Petites sœurs d'Art Basel, les foires satellites

Chaque année, la présence d'Art Basel incite à un fourmillement de foires qui se déroulent en marge. Certaines sont ancrées de manière durable dans le paysage, telle que The Solo project, organisée pour la dix-septième fois. D'autres peuvent être considérées comme de nouvelles arrivantes, comme le Salon du livre I Never Read. Quelle que soit leur ancienneté respective, chacune d'entre elles cherche à se distinguer et à assurer sa visibilité au milieu d'une offre pléthorique.

 

Le design mis à l'honneur, Design Miami/Basel

Adjacente à Art Basel, la 9e édition de Design Miami/Basel présente des pièces de design classiques, mais aussi des travaux plus innovants. Pour mettre le temps d'une semaine cette discipline en valeur, elle accueille cinquante galeries, issues de treize pays. La nouveauté de cette édition réside dans le lancement du forum « Design At Large », sous le commissariat de Dennis Freedman. Ce forum est l'écrin d'installations de design de grand format.

 

Des liens artistiques forts, Volta 10

Pour sa 10e édition, Volta réunit soixante-huit exposants au Markthalle, dont DCKT Contemporary, Honor Fraser, The Hole, Michael Janssen, Pierogi et Spinello Projects. La foire vise à présenter des galeries, jeunes ou établies, qui nouent des liens privilégiés avec leurs artistes et s'impliquent profondément pour suivre leur carrière. Un accent particulier est mis sur la présentation personnelle d'artistes, ou sur les propositions de dialogues entre les œuvres de deux créateurs.

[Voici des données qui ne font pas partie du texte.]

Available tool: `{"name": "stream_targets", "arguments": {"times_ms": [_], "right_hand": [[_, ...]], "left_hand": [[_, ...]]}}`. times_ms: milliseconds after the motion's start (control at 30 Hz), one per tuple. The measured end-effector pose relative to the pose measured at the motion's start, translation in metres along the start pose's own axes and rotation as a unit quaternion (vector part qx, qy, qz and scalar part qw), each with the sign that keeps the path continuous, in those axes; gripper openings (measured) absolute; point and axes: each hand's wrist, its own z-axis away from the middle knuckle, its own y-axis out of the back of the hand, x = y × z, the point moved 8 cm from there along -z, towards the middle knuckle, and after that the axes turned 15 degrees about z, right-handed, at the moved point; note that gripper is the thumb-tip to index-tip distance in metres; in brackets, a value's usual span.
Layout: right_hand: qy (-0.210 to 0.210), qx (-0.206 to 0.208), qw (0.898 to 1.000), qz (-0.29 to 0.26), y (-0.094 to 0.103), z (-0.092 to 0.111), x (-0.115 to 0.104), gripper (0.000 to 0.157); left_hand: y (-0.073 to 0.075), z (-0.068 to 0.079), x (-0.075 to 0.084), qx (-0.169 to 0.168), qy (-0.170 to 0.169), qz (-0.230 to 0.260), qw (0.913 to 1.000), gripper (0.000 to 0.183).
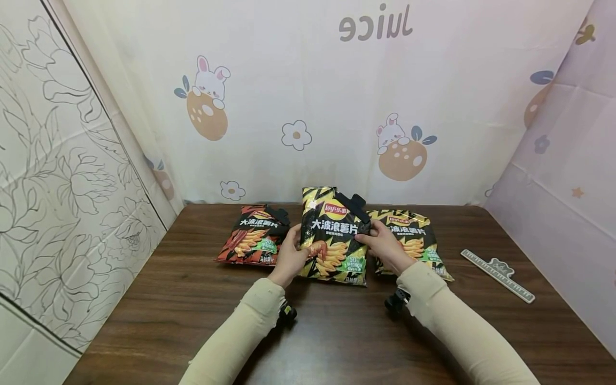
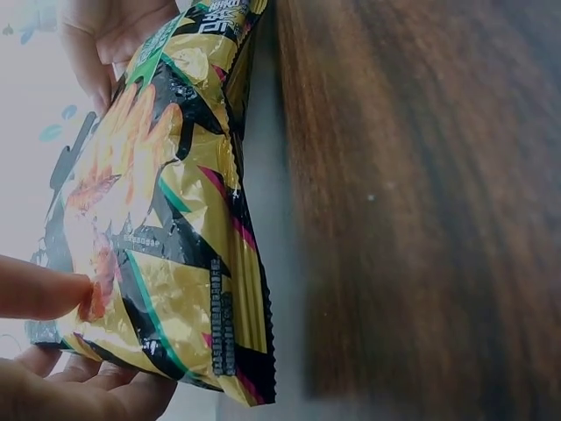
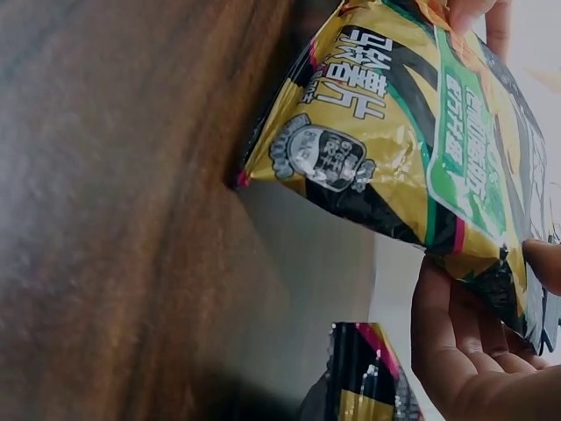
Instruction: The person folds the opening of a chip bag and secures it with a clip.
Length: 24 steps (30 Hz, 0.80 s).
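Observation:
Between both hands, a yellow-and-black bag of potato chips point(image 1: 332, 262) stands tilted, its printed front facing up toward me. A black bag clip point(image 1: 353, 207) sits slantwise on its folded top right corner. My left hand point(image 1: 290, 259) grips the bag's left side, with the thumb point(image 2: 44, 291) on the front and the fingers behind. On the opposite side my right hand point(image 1: 386, 248) pinches the edge just below the clip, with curled fingers point(image 3: 465, 333) behind the bag. The bag's back is hidden.
A red chip bag point(image 1: 250, 241) with a black clip point(image 1: 279, 215) lies to the left. Another yellow-and-black chip bag point(image 1: 417, 235) lies to the right, partly behind my right hand. Farther right is a pale ruler point(image 1: 498, 275) on the wooden table point(image 1: 327, 331). A printed curtain point(image 1: 298, 80) hangs behind.

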Motion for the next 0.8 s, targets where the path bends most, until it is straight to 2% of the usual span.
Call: {"name": "stream_targets", "arguments": {"times_ms": [267, 433, 667, 800], "right_hand": [[-0.015, -0.006, 1.000, 0.017, 0.001, -0.009, 0.002, 0.070], [-0.026, -0.006, 0.999, 0.030, 0.000, -0.014, 0.003, 0.077], [-0.034, 0.025, 0.998, 0.038, -0.001, -0.024, 0.005, 0.055], [-0.042, 0.027, 0.998, 0.044, -0.001, -0.029, 0.005, 0.061]], "left_hand": [[-0.002, -0.004, -0.002, 0.002, 0.010, 0.001, 0.9999, 0.068], [-0.004, -0.006, -0.003, 0.000, 0.017, -0.018, 0.9997, 0.067], [-0.004, -0.011, -0.004, -0.007, 0.017, -0.040, 0.9990, 0.072], [-0.004, -0.014, -0.005, -0.009, 0.027, -0.053, 0.9982, 0.079]]}}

L'art de la performance, Liste Art Fair 

Cette manifestation tend à se démarquer cette année en mettant tout particulièrement l'art de la performance. Présentant principalement des artistes émergents, ou en milieu de carrière, seize galeries de Colombie, de Pologne, ou encore d'Afrique du Sud y participent.

Sortir de l'ordinaire, SCOPE Basel 

SCOPE Basel réunit soixante-quinze exposants internationaux, venus notamment d'Asie et d'Europe de l'Est et a lieu dans un pavillon de 4.000m2 au sein du centre culturel Klybeckquai. Elle cherche à aller au-delà des propositions ordinaires de ce type de manifestations consacrées à l'art contemporian. Par ailleurs, à l'extérieur de la foire, Cyclope, une performance musicale de Jean Tinguely, sera présentée.

La découverte d'un artiste, The Solo project 

Ce projet met en lumière des artistes dans leur singularité. La foire se veut l'invitation priviligiée à la découverte approfondie d'un artiste, au Sankt Jakobshalle.

Du côté des institutions muséales

Les musées profitent également de l'afflux de visiteurs et du dynamisme que connaît la ville durant ces quelques jours. Ils ajoutent leurs propositions à la programmation culturelle de la ville.

Gerhard Richter et talks à la Fondation Beyeler

La Fondation propose une exposition consacrée à Gerhard Richter, mais aussi des talks d'artistes. L'un d'eux réunit John Armleder et Hans Ulrich Obrist, et l'autre Peter Doig et Ulf Küster.

Deux expositions pour le Kunstmuseum Basel

Le Kunstmuseum Basel accompagne Art Basel avec deux expositions ambitieuses. Le 15 juin, il a lancé l'exposition dédiée à Charles Ray « Charles Ray. Sculptures 1997-2014 », sous le commissariat : Bernhard Mendes Bürgi. Une autre se clôture pour la fin d'Art Basel : « Kazimir Malevich - The World as Objectlessness ».

Les nus d'Yves Klein à l'hôtel Baur Au Lac

Un autre lieu se transforme en espace d'exposition atypique, l'hôtel Baur Au Lac réitère ses expositions « Art in the Park ». Il donne à voir cette année des œuvres tardives d'Yves Klein. Fruit d'un partenariat entre Gigi Kracht, la femme du propriétaire actuel de l'hôtel, la Galerie Gmurzynska et la veuve de l'artiste Rotraut Klein-Moquay, trente sculptures de nus bleus Klein orneront le parc de l'établissement.